On Friday (27/11): I started this run as a tempo 13K run and I planned to do it with a final average pace faster than 6:00 min/km up to whatever my heart rate allows me (80-91% HRMax) It was dark at night and the field was not visible properly. Also in my former runs around the columbia park, I had the negative experience of being close to fall down during the day but fortunately it actually didn’t happen. This run the story was different. In the first few minutes of the run I totally fell down on the ground but I let it go and started to continue my run. Again after a little while and for the second time, I fell down on the ground this time way harder in a way that both my hands and a little bit of my right knee got bloody! I made the right decision and didn’t continue the run, particularly because it was a tempo run and it was likely that I would fall down furthermore during the run. I was pretty down that night and partially the day after that but fortunately I quickly recovered. One of my main concerns was to find a new field for my training because there is nothing good around my neighbourhood but I also made a decision on that and decided to take a skytrain for my runs to the seawall and run there. I had the experience of running there for literally thousands of kilometers and fortunately nothing happened to me at all so it’s definitely safe to run there. The only problem is about timing where I have to spend 20 min to get there and 20 min to get back but I guess it’s worth it first and also I have no other option so lets stay motivated for the runs and choose the best field which is along the seawall.

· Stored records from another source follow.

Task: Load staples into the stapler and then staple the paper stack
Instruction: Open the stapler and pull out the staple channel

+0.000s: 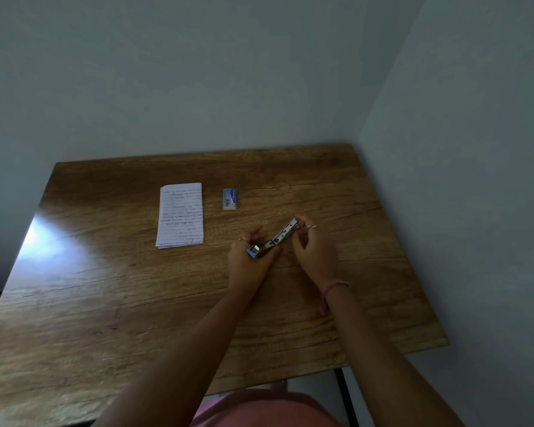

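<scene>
A small stapler (278, 238) with a blue body is swung open over the wooden table (136, 288). My left hand (250, 257) grips its blue end. My right hand (312, 245) pinches the far tip of the raised metal arm. To the left lies a stack of lined paper (180, 215) with handwriting on it, flat on the table. A small blue and white staple box (229, 199) lies beyond the hands, to the right of the paper. Whether staples sit in the stapler's channel I cannot tell.
The table stands in a corner, with walls along its far and right sides. A bright glare patch (43, 241) marks its left part. Black metal legs (346, 396) show under the near right corner.
</scene>
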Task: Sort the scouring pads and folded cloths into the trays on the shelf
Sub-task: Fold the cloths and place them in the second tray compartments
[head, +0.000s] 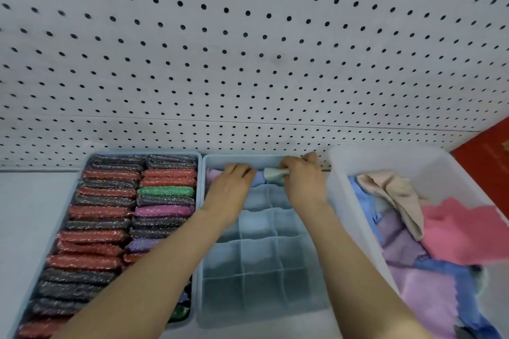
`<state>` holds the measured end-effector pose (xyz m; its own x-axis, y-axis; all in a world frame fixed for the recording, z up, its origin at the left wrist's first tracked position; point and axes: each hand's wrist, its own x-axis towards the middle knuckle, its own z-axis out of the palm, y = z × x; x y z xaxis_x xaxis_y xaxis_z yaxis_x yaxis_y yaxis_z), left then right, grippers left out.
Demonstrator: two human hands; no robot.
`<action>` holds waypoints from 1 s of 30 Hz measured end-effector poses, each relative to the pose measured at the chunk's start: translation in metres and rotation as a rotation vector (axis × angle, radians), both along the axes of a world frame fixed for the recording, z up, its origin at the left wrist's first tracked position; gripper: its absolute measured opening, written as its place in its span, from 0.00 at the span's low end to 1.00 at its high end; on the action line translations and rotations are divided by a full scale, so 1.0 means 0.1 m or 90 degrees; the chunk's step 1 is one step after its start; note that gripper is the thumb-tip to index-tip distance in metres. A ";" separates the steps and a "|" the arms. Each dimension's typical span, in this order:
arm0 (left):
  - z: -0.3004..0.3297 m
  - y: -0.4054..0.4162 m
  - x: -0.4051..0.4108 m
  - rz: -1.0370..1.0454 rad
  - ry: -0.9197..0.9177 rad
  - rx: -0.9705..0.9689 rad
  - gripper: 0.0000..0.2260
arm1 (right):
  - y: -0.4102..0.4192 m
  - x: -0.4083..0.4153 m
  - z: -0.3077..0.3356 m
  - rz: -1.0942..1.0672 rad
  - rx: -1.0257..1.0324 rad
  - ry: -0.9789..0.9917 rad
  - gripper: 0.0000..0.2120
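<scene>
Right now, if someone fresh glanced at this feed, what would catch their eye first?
Probably the left tray, packed with two rows of glittery scouring pads, mostly red and dark with one green and a few purple ones. Next, both hands at the far row of the divided tray in the middle: the right hand pinches a pale green folded cloth, the left hand rests beside it. At right, a clear bin holds loose cloths.

Both hands (264,176) press rolled cloths (271,175) into the divided tray (261,256).
</scene>
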<state>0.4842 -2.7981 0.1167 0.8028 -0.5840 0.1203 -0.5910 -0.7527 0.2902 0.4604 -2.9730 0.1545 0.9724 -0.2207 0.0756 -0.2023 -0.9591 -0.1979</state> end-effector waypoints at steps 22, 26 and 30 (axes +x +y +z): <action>-0.06 0.28 -0.01 0.061 -0.004 -0.034 0.20 | 0.24 0.11 -0.07 0.153 -0.121 0.053 0.08; 0.00 0.21 -0.05 0.091 0.016 -0.059 0.15 | -0.14 -0.23 0.45 0.076 0.102 -0.101 0.10; 0.21 -0.08 -0.15 0.118 0.032 -0.135 0.15 | -0.93 -0.60 0.71 -0.140 0.132 -0.158 0.11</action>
<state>0.4690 -2.8060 0.1381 0.9018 -0.3924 0.1809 -0.4293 -0.7658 0.4788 0.4005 -3.0665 0.2258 0.8582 -0.4569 0.2338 -0.3202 -0.8327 -0.4517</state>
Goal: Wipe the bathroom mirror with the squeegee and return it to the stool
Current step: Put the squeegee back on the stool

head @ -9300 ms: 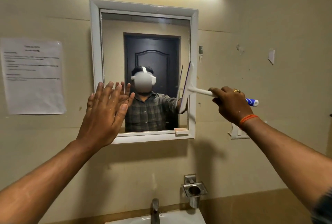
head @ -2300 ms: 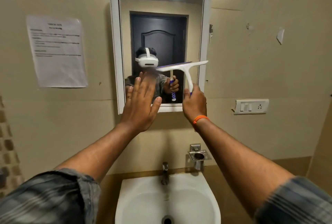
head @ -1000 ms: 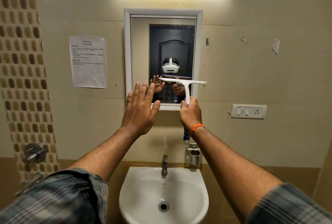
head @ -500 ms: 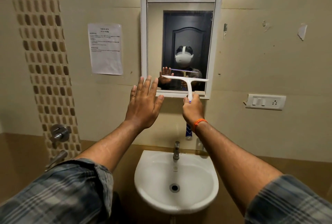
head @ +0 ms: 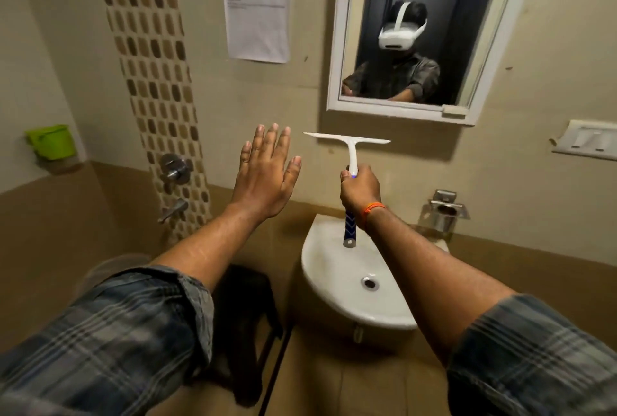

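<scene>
Squeegee [head: 350, 148] lowered below mirror [head: 337, 48]

Paper notice [head: 257, 5], upper middle of the frame, on the wall left of the mirror [head: 414, 31]: printed lines of text, too blurred to read.
Other readable texts, brands or numbers: none can be made out.
</scene>
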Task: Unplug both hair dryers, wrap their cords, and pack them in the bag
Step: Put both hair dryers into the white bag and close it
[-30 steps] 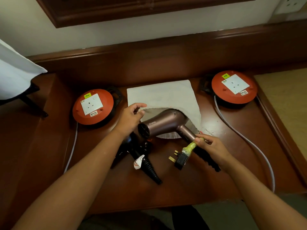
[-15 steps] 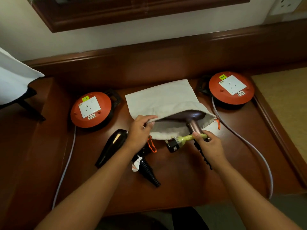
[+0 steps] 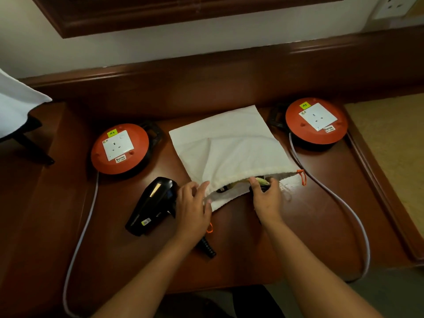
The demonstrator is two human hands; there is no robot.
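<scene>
The white drawstring cloth bag (image 3: 229, 148) lay flat on the dark wooden bench (image 3: 252, 255), its mouth facing the person. The bronze hair dryer was out of sight; only a yellow-green cord wrap (image 3: 260, 180) and a dark plug (image 3: 221, 190) showed at the opening, right at the tips of the right hand's fingers (image 3: 253, 182). The right hand (image 3: 267, 199) curled around that bundle at the mouth of the bag. The left hand (image 3: 191, 206) pinched the bag's upper hem between thumb and fingers (image 3: 204, 185), holding the mouth lifted. Half a second earlier the bronze barrel and handle had still shown in the opening; by now they had slid under the cloth, and the right hand had moved farther in.

Just left of the left hand lay the black hair dryer (image 3: 152, 204) on its side, its ribbed black cord end (image 3: 207, 247) sticking out below the left wrist. An orange drawstring loop (image 3: 302, 176) hung at the bag's right corner, right of the right hand. Well apart to the left sat one orange round extension reel (image 3: 119, 149) with a white socket, and far to the right the other (image 3: 316, 120), each trailing a pale cable (image 3: 358, 221) over the bench.
</scene>
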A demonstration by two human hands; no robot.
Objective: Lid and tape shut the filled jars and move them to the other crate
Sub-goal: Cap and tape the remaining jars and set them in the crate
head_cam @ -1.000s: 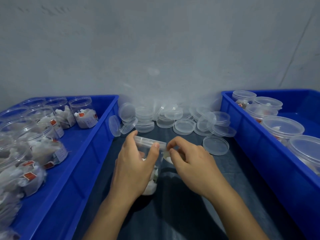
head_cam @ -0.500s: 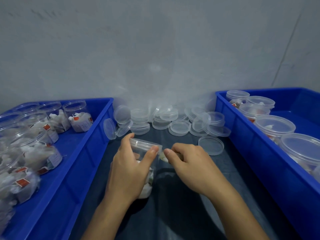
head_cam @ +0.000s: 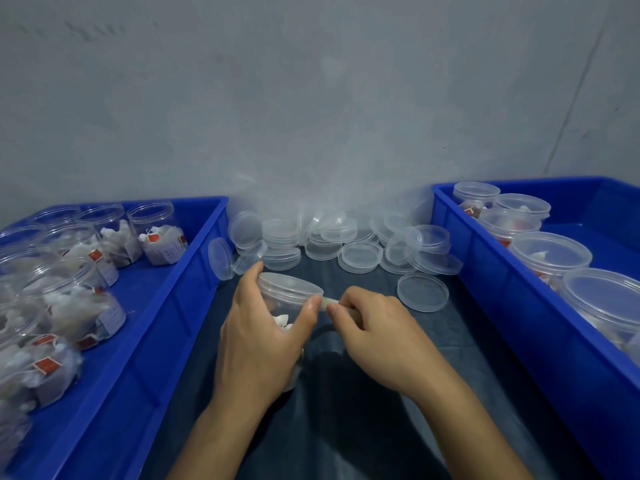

On Sunday (29/11): It was my first run after my injury on Friday. I pushed myself hard to change my training field from Columbia park to a new place and I finally did it. I took the Canada line skytrain to the olympic village station and went to run along the seawall from there. The last time I was running along the seawall was a few years ago and it was such a pleasure to run there again. I believe you would have a better performance by running along the seawall compared to a closed loop like Columbia park because in the seawall you are free to improve your pace anytime you need vs in a closed loop you frequently need to turn and change your direction and that would reduce your speed and your performance a lot. Since I didn’t complete my last 13K tempo run, I was behind my weekly mileage for 10km, so I planned in my mind to have a half marathon in this run instead of a regular 16K run. Therefore, I continued to run along the seawall for almost 11K when I turned back at that point (2x11km~half marathon). I also planned to do a sub two hours half marathon so I tried to keep my pace about 5:40 min/km. After about 15km, I noticed that for a 16K endurance run in my training plan, maybe it’s not a good idea to both run it faster and farther (I was worried about injury and overtraining) so I just decided to keep my pace steady for the rest of the run and instead finish the run after just 16km. I successfully finished the run after 16 km with a final average pace 5:35 min/km and final average heart rate 86% HRMax. Therefore this run was a little bit faster than an endurance run (2% HRMax faster) and in the correct range of a lactate threshold run (80-91% HRMax). As a result, this run would partially compensate for my missed lactate threshold run in my training plan on Friday. Therefore everything was in place for this week’s training except a lack of 10km in my weekly mileage. At the end of the run, I noticed I had a little bit of nipple bleeding from both sides during my run.